### DIRECTIONS FOR THIS TASK
The lines below starting at the line containing "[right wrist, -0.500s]" and ending at the line containing "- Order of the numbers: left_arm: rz" are to be repeated exactly, with both ends kept and nothing else added.

====================

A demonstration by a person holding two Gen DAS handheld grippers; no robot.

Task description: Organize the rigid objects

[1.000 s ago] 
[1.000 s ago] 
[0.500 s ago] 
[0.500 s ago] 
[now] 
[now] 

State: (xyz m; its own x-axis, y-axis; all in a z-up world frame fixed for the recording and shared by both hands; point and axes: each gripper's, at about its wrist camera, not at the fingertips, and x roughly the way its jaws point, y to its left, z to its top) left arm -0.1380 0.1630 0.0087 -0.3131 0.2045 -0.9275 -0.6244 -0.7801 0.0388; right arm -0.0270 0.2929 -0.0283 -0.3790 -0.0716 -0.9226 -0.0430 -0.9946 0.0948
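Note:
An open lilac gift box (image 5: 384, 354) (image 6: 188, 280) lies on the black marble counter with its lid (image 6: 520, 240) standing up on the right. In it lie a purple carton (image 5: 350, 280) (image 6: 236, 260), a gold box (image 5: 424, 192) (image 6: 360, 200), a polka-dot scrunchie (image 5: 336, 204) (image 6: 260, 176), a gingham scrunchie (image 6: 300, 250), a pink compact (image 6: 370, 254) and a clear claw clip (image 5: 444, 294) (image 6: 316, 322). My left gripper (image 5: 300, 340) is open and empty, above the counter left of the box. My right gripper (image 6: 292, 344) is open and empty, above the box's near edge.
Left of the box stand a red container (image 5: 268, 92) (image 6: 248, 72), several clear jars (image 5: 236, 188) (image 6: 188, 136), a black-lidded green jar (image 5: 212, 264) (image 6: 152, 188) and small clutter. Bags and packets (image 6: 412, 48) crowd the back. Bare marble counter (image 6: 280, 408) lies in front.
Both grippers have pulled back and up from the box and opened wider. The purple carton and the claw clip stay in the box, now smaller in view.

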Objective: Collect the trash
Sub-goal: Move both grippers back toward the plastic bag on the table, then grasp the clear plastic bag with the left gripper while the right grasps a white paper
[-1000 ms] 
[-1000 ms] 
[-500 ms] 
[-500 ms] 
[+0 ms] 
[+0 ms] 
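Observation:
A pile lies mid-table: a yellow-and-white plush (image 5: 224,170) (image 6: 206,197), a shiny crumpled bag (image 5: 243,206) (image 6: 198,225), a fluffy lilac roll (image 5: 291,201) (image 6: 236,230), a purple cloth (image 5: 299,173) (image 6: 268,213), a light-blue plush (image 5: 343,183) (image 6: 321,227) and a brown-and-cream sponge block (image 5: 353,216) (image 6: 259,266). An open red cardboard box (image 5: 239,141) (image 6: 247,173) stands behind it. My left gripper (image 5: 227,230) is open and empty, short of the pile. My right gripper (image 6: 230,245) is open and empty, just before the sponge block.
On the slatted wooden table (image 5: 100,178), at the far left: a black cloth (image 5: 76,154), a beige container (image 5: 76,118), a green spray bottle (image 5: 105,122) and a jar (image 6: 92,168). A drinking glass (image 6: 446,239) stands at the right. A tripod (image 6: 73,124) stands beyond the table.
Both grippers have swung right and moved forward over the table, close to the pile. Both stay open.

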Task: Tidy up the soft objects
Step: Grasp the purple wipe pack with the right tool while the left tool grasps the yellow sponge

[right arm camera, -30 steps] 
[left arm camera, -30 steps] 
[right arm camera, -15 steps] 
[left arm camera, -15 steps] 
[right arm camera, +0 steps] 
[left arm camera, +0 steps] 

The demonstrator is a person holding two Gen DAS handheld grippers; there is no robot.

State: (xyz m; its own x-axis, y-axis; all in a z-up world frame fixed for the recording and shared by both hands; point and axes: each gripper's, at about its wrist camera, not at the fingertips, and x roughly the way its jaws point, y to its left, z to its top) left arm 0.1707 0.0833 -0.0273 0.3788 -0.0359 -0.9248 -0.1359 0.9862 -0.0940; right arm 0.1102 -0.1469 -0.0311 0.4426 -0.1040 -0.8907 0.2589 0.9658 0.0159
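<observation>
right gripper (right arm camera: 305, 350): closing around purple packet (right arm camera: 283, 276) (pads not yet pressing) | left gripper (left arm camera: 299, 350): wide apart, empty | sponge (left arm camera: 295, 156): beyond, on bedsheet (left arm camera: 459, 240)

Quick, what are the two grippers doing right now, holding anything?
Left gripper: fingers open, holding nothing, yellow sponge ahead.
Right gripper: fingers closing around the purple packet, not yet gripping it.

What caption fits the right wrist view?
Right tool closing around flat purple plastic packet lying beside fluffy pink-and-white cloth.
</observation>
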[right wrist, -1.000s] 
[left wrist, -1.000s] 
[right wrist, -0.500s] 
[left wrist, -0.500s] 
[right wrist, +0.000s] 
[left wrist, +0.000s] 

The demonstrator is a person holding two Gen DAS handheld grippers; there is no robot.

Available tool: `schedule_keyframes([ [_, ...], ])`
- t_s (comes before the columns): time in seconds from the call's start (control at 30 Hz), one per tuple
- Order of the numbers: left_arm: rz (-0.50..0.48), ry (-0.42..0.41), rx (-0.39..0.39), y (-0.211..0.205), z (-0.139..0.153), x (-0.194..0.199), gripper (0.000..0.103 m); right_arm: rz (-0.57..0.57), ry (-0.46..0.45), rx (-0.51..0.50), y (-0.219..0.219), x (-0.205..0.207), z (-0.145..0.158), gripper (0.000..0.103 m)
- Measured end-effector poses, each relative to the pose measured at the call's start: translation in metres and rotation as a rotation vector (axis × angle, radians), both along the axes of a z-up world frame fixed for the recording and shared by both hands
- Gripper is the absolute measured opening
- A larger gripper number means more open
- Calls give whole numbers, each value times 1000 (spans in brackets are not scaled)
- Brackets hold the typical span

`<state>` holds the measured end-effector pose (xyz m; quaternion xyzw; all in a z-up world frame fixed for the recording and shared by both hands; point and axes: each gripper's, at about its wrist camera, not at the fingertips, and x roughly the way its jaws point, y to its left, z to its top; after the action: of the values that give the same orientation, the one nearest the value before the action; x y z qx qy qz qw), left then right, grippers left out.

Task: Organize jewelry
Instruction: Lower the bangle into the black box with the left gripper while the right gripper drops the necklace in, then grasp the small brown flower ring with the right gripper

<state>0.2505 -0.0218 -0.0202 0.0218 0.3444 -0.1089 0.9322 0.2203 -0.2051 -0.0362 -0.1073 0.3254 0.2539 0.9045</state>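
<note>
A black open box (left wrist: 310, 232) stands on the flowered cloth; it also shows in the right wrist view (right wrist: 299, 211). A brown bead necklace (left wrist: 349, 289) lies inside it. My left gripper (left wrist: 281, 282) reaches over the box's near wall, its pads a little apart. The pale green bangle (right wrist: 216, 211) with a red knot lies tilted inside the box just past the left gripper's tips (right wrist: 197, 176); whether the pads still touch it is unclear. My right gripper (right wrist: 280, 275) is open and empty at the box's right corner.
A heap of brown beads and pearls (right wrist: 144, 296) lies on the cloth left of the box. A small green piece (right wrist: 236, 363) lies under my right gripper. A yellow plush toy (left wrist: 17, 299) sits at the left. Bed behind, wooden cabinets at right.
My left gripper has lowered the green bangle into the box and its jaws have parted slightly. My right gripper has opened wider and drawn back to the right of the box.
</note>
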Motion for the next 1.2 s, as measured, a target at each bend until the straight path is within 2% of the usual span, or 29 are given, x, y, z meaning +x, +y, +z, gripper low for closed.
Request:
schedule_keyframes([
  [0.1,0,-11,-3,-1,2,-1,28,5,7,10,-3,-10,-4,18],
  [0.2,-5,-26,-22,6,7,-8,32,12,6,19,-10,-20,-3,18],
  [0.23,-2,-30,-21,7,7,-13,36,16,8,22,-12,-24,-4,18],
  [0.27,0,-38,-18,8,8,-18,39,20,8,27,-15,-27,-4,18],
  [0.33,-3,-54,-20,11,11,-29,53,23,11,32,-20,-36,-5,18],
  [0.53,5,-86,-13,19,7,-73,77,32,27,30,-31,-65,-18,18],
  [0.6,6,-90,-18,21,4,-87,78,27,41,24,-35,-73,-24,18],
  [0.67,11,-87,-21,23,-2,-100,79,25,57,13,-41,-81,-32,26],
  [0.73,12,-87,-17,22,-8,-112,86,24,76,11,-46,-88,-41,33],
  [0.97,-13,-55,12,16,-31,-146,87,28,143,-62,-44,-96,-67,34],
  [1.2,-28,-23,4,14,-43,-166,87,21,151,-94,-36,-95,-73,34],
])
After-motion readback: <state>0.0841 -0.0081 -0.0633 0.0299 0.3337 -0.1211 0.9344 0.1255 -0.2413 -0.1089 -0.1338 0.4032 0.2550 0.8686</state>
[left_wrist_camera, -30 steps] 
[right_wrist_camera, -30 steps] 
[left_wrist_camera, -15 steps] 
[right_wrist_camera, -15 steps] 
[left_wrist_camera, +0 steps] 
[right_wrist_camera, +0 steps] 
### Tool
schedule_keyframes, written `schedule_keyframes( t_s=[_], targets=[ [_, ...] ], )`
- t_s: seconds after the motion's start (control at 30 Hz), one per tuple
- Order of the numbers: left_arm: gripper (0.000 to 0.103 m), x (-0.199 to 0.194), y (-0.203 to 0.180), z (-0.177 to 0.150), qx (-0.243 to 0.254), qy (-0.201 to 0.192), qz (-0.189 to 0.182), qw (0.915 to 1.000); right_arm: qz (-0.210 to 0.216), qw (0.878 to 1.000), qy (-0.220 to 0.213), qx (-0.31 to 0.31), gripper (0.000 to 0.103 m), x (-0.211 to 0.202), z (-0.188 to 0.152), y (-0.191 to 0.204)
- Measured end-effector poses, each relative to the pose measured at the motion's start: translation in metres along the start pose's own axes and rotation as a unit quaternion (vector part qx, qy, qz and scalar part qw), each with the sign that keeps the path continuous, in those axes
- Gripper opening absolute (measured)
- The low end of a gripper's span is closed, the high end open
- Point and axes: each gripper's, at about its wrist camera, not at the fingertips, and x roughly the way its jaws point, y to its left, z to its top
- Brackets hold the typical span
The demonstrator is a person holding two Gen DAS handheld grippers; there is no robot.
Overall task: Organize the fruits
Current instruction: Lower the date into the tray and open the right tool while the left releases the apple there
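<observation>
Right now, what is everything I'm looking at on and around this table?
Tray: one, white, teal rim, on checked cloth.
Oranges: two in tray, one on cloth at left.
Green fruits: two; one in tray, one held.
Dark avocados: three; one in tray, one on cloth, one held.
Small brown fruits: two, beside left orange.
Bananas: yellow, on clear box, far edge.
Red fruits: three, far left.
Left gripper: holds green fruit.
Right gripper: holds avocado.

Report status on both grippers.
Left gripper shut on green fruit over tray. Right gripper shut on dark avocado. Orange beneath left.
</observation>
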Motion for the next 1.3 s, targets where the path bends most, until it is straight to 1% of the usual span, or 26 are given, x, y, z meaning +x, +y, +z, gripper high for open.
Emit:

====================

### ANSWER SECTION
[right wrist, -0.500s] 
[left wrist, -0.500s] 
[right wrist, +0.000s] 
[left wrist, +0.000s] 

The demonstrator is a person holding two Gen DAS handheld grippers; there is no robot.

Available tool: `schedule_keyframes([ [_, ...], ])`
- t_s (comes before the columns): time in seconds from the call's start (control at 30 Hz), one per tuple
- Order of the numbers: left_arm: rz (-0.50..0.48), ry (-0.42..0.41), rx (-0.39..0.39), y (-0.211..0.205), z (-0.139..0.153), x (-0.194..0.199), gripper (0.000..0.103 m); right_arm: rz (-0.57..0.57), ry (-0.46..0.45), rx (-0.51..0.50), y (-0.219..0.219), x (-0.205..0.207), z (-0.145..0.158), gripper (0.000..0.103 m)

This answer requires nothing else.